I really wonder what standard many so called "investigators" actually use in reaching conclusions of "no harassment.".  While proof by admissible evidence in court is not required (or desirable), it seems to me that the standard, at least in California, is whether the employer "acted reasonably" in making a decision to discipline (or forego discipline) of an accused.  That "reasonableness" standard has to be examined in the context of the legal definitions of harassment.  An investigator who does not at least know what "harassment" and "discrimination" are under the law is in a very poor position to reach conclusions.

I have had situations where my clients explain to me that they felt they were under cross-examination by the "investigator" who seemed to challenge their accusation by demanding that my client must have a direct statement by the discriminator of dislike of persons of my client's age, race, or gender.  That is not the law itself, which allows for indirect and circumstantial evidence, such as different treatment, and lack of evidence to support disciplinary action against the protected employee.

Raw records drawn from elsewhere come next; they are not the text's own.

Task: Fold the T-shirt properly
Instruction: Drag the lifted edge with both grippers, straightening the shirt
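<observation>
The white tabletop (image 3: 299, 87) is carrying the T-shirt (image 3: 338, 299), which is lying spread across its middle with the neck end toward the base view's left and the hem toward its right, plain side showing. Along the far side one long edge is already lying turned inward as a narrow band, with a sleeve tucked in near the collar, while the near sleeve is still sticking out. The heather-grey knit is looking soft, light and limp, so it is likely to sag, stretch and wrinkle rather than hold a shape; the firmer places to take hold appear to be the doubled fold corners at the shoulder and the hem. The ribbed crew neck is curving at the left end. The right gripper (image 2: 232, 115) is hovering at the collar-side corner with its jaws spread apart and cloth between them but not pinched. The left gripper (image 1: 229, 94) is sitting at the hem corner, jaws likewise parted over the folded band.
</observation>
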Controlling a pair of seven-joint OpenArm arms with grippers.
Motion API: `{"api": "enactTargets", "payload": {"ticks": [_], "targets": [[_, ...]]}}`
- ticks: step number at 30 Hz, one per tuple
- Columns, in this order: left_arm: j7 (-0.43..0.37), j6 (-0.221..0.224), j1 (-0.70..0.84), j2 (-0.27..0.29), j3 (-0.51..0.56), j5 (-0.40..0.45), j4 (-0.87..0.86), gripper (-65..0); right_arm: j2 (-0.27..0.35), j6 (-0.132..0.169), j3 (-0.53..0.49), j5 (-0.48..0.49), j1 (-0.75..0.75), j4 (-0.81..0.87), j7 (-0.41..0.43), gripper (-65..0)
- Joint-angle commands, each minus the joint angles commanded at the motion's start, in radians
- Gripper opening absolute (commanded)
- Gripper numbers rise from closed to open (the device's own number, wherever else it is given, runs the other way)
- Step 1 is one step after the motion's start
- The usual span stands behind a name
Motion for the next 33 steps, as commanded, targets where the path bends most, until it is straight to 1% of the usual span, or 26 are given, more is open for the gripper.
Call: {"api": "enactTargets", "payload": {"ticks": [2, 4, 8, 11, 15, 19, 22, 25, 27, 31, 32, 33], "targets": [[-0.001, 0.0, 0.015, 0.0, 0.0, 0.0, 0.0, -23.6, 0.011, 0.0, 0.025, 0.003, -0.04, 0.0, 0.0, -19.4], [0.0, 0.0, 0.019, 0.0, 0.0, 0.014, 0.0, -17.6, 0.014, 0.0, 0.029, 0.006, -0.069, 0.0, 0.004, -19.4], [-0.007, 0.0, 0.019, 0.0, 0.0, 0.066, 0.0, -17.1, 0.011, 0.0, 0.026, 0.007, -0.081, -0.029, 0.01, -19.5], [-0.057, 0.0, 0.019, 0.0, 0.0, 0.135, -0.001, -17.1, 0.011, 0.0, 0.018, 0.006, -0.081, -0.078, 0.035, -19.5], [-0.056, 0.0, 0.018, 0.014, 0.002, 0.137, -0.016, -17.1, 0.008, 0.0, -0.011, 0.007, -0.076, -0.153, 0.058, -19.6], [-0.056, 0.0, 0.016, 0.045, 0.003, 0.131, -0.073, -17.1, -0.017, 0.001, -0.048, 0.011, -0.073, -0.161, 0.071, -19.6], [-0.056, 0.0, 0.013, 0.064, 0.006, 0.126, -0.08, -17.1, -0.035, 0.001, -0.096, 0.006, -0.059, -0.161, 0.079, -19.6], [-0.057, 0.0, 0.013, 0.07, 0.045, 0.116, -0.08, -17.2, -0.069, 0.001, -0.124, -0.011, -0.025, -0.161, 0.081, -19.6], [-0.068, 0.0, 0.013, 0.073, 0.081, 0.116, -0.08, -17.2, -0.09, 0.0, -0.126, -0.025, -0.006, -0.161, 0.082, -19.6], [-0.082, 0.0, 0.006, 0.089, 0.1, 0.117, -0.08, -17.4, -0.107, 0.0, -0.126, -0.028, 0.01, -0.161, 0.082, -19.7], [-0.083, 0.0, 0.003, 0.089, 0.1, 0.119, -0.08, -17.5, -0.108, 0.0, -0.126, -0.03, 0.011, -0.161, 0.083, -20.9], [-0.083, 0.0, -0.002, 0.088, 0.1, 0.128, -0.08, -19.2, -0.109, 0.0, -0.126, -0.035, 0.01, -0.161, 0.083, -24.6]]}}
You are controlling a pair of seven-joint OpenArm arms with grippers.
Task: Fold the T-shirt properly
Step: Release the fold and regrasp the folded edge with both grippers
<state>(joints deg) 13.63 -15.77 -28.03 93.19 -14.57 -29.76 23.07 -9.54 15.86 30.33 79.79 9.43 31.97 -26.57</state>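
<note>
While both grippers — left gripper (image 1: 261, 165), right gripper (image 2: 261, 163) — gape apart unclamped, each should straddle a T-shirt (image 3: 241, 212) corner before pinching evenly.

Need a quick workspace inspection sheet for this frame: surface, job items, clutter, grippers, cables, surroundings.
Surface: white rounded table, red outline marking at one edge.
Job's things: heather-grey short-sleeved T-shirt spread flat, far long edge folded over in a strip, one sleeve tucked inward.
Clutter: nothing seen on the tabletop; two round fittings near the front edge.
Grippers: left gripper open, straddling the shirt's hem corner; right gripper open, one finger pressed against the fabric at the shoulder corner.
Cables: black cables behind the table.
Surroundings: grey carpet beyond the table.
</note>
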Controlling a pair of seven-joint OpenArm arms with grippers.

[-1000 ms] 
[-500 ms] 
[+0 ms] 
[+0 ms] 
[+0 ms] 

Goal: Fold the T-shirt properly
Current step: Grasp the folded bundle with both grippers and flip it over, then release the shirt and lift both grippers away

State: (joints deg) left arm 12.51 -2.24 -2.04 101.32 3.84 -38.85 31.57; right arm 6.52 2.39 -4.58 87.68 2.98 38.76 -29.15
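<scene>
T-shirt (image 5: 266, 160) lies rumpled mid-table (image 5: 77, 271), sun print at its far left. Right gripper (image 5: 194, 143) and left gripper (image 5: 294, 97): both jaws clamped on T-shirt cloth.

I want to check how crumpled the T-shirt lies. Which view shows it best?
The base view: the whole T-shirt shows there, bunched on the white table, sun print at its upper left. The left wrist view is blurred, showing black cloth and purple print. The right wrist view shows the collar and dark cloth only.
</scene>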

Also, many investigators seem to think that by surprising the employee with the investigation, they somehow get better, more reliable information.  Surprising an employee simply serves to get unreliable and incomplete information because the employee has not had time to recollect and organize the information.  The situation is even worse then an attorney is selected to conduct the investigation.  Then the questions seem even more adversarial.

For example, one client shared with me that the interrogator asked repeatedly:  "Is that all the information you have to support your charge of harassment?"  or  "Is there anything else you can think of that would support your charge?" or even:  "What evidence do you have that discrimination occurred?"  These are "deposition style" questions used to "lock in" a witness early to a position to prevent more information coming to light later as the employee remembers other matters.  The questions are not intended or designed to elicit all the facts impartially.   The reason the questions are unfair is that most employees do not know the legal definitions of discrimination and harassment, and think they must have direct evidence, and so will answer:  "Well, I guess that's all.  I don't know of anything else."  If you are an employee in such an "investigation" be sure to say "I may think of more later, and I will let you know," or "I felt these actions were discriminatory, and so I'm listing them all, even if you don't agree."

Another gripe of mine is that an investigation delayed is no investigation at all.  The investigation is part of a general duty to prevent discrimination and harassment, and to take prompt corrective action.  There are two goals:  protect employees from discrimination, and yes, let the harasser and others like him or her know that such conduct is punished.  I have seen many H.R. departments simply ignore or casually respond to complaints that the law requires to be promptly investigated.  The result is liability upon the employer for failure to prevent harassment or retaliation that may thereafter occur.

In conclusion, if Sherlock Holmes were asked why many workplace investigations fail to meet the requirements of the law, I suspect he would answer:  "Elementary my dear Watson."